--- START ---

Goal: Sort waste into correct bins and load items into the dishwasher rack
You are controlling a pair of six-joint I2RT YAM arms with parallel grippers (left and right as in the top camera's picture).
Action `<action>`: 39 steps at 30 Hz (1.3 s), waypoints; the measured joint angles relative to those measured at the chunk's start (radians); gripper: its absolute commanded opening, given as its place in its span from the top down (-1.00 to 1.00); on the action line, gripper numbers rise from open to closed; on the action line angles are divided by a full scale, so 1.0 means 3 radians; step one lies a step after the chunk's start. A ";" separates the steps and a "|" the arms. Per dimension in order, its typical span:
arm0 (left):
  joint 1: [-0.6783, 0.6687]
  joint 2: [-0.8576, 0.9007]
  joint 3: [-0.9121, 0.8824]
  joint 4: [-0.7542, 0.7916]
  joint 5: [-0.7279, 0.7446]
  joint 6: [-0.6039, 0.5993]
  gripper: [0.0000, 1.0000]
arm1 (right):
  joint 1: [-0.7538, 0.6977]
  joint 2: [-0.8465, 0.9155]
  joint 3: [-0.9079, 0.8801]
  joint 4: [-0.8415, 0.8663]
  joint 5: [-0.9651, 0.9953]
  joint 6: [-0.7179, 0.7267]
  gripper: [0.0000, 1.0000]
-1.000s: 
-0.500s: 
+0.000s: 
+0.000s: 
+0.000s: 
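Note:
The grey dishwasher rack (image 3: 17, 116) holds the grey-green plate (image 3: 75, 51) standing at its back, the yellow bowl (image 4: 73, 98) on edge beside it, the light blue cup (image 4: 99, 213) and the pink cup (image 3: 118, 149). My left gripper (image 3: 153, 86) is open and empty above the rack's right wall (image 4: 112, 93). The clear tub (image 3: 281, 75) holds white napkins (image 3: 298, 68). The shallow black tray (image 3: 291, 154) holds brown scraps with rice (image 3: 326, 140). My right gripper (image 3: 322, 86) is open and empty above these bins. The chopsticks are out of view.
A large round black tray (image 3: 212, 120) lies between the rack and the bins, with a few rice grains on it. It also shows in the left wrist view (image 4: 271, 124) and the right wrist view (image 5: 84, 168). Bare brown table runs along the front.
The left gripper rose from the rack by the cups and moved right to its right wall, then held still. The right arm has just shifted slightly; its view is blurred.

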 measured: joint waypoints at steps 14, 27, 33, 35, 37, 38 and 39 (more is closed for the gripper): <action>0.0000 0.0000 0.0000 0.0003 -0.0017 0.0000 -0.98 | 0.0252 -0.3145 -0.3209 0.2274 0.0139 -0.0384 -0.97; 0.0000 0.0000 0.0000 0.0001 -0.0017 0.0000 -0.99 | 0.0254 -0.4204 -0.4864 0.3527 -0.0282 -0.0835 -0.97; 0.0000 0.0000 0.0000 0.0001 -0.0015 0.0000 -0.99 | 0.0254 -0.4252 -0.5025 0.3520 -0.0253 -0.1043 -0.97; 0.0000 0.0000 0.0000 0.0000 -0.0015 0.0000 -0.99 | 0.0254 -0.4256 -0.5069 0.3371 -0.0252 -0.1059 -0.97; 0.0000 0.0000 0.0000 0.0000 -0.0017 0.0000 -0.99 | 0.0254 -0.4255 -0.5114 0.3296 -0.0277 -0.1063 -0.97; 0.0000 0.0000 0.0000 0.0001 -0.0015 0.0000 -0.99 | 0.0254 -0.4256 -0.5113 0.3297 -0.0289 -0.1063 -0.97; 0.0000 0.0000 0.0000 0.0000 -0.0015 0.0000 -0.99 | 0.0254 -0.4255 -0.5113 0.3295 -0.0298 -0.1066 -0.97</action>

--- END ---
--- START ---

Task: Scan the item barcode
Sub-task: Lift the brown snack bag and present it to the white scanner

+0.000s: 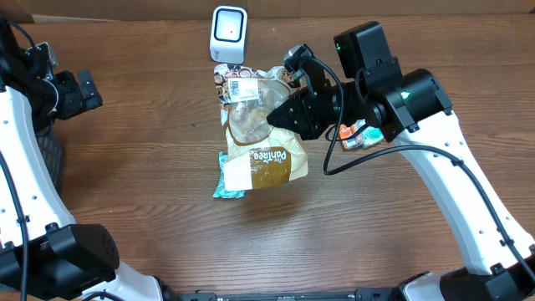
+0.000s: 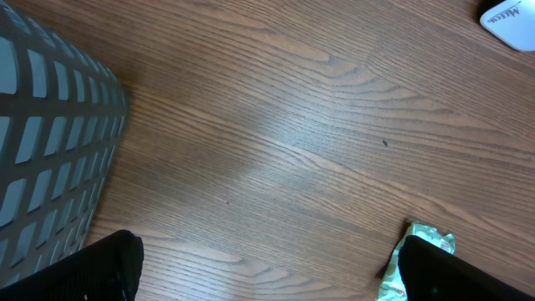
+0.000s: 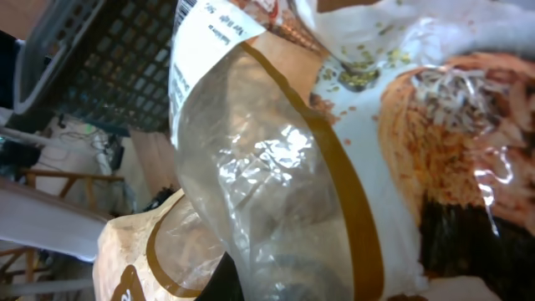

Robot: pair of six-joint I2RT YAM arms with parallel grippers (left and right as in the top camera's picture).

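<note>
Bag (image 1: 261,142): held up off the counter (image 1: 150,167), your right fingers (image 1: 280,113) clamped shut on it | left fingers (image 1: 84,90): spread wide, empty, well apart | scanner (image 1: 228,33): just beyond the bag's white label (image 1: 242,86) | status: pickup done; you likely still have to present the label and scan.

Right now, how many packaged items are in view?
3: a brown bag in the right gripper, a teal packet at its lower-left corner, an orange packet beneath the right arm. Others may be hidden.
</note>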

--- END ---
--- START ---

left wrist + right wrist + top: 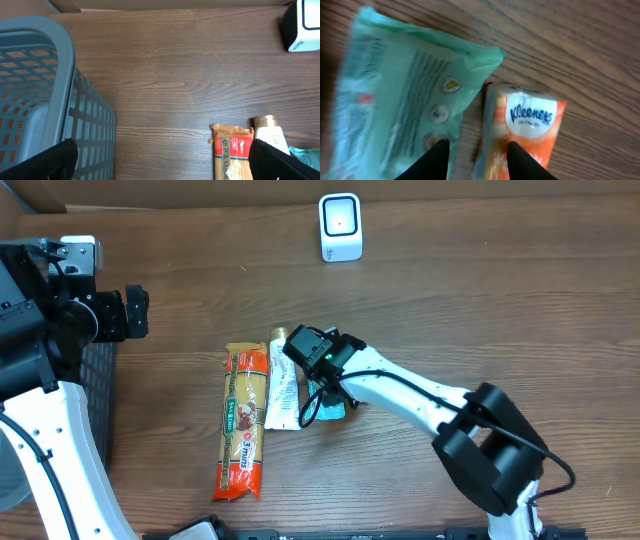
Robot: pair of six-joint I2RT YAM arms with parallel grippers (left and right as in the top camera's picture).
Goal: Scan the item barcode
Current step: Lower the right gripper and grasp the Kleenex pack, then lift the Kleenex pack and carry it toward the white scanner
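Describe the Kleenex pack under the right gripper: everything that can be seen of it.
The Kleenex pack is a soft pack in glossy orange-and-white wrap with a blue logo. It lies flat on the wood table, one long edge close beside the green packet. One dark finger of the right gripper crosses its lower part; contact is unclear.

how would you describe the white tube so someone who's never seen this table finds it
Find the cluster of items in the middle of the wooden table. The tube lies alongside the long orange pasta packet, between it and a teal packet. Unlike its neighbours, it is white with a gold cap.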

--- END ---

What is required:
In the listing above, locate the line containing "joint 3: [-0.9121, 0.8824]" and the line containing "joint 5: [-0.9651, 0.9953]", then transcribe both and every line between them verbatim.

Result:
  joint 3: [-0.9121, 0.8824]
  joint 4: [-0.7542, 0.7916]
  joint 5: [-0.7279, 0.7446]
  joint 6: [-0.6039, 0.5993]
  gripper: [0.0000, 1.0000]
arm1 (right):
  joint 1: [-0.7538, 0.6977]
  joint 2: [-0.8465, 0.9155]
  joint 3: [-0.9079, 0.8801]
  joint 4: [-0.8415, 0.8663]
  joint 5: [-0.9651, 0.9953]

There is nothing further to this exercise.